▶ **Exercise goal**
Without any pictures, restate the full set of records below exactly.

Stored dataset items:
——

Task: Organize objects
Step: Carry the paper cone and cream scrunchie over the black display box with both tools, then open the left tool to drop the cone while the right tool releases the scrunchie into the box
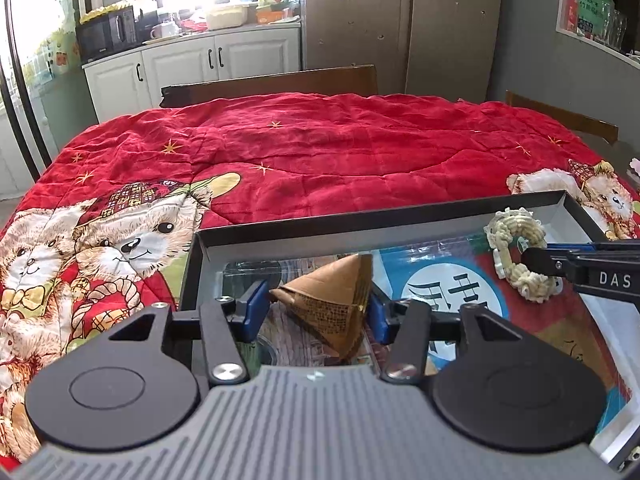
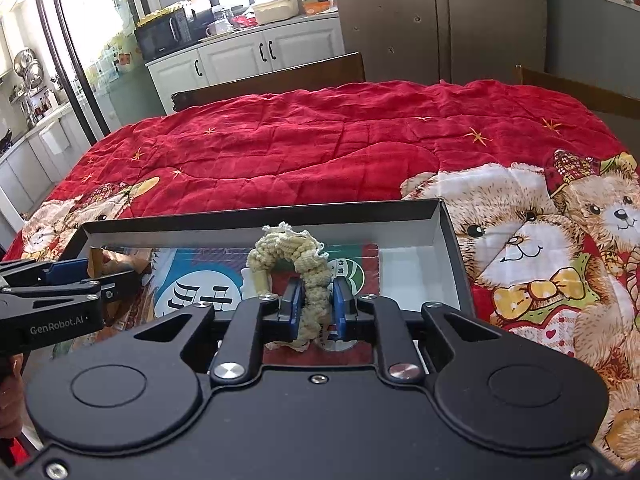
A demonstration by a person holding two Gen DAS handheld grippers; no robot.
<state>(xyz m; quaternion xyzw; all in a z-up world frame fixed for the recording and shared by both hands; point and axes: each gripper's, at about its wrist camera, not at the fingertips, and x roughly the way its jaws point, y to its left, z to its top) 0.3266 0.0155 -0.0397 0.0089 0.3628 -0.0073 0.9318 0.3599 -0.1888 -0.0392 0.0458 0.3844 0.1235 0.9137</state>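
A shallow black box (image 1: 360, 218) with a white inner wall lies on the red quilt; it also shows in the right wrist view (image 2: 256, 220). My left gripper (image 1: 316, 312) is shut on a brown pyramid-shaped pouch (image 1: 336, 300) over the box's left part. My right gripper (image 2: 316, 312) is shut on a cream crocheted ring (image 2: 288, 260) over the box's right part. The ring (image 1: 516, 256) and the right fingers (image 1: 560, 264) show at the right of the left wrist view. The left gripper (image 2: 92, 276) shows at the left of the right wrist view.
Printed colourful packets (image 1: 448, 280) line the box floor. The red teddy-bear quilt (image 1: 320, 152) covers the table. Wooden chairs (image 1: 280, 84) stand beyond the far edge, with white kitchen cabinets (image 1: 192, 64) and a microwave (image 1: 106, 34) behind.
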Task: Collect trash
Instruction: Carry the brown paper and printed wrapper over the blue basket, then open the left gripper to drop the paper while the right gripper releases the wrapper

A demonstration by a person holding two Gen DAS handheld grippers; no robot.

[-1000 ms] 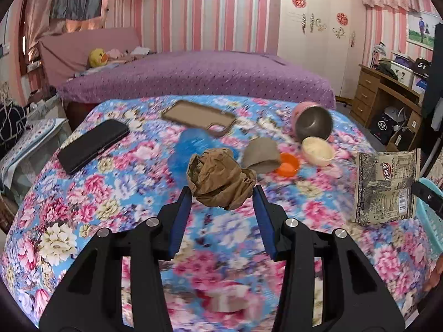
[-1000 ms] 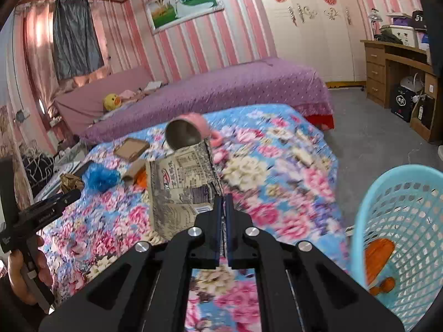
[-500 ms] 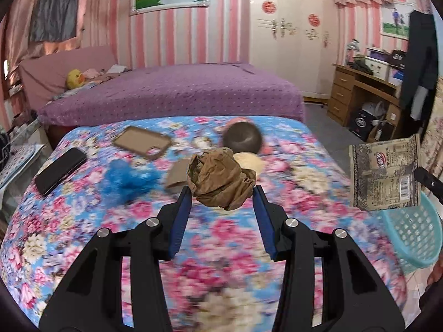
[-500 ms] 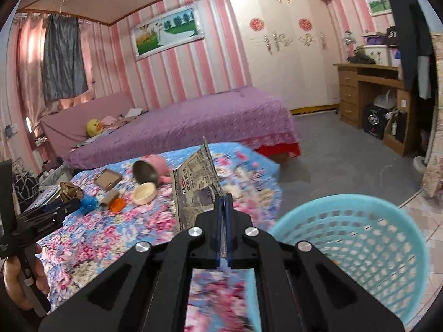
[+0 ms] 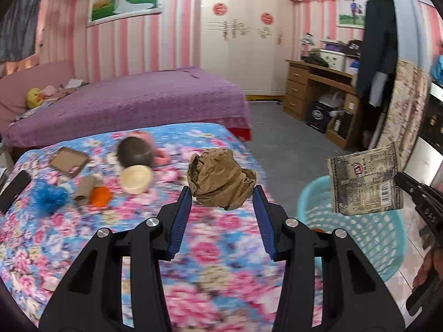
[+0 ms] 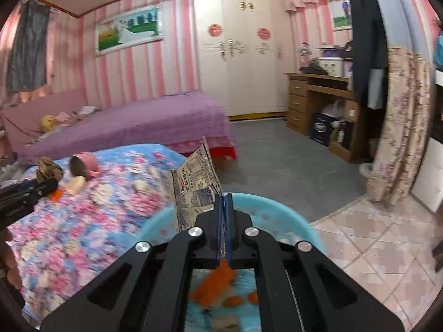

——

▶ **Answer section**
Task: Organize objects
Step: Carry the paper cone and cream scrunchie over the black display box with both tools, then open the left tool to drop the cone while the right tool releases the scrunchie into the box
A demonstration by a person holding two Gen DAS handheld grippers; no robot.
<state>(xyz m; quaternion xyzw; all in a z-up world frame fixed for the recording and shared by both hands; point and axes: each gripper's, at about its wrist camera, not at the fingertips, and x roughly the way its jaws point, y to its left, z to its top) 0.3266 0.0155 -0.0397 0.0089 0.3628 -0.0073 0.9318 0.3599 -0.1888 -0.0392 0.0458 0.3844 0.1235 0.9137</state>
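A shallow black box (image 1: 360, 218) with a white inner wall lies on the red quilt; it also shows in the right wrist view (image 2: 256, 220). My left gripper (image 1: 316, 312) is shut on a brown pyramid-shaped pouch (image 1: 336, 300) over the box's left part. My right gripper (image 2: 316, 312) is shut on a cream crocheted ring (image 2: 288, 260) over the box's right part. The ring (image 1: 516, 256) and the right fingers (image 1: 560, 264) show at the right of the left wrist view. The left gripper (image 2: 92, 276) shows at the left of the right wrist view.
Printed colourful packets (image 1: 448, 280) line the box floor. The red teddy-bear quilt (image 1: 320, 152) covers the table. Wooden chairs (image 1: 280, 84) stand beyond the far edge, with white kitchen cabinets (image 1: 192, 64) and a microwave (image 1: 106, 34) behind.
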Task: Collect trash
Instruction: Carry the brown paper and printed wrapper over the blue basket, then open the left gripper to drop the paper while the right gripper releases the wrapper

A demonstration by a person holding two Gen DAS handheld grippers; no robot.

[-1000 ms] 
[-1000 ms] 
[-500 ms] 
[-500 ms] 
[+0 ms] 
[+0 ms] 

Nothing remains open in this exercise.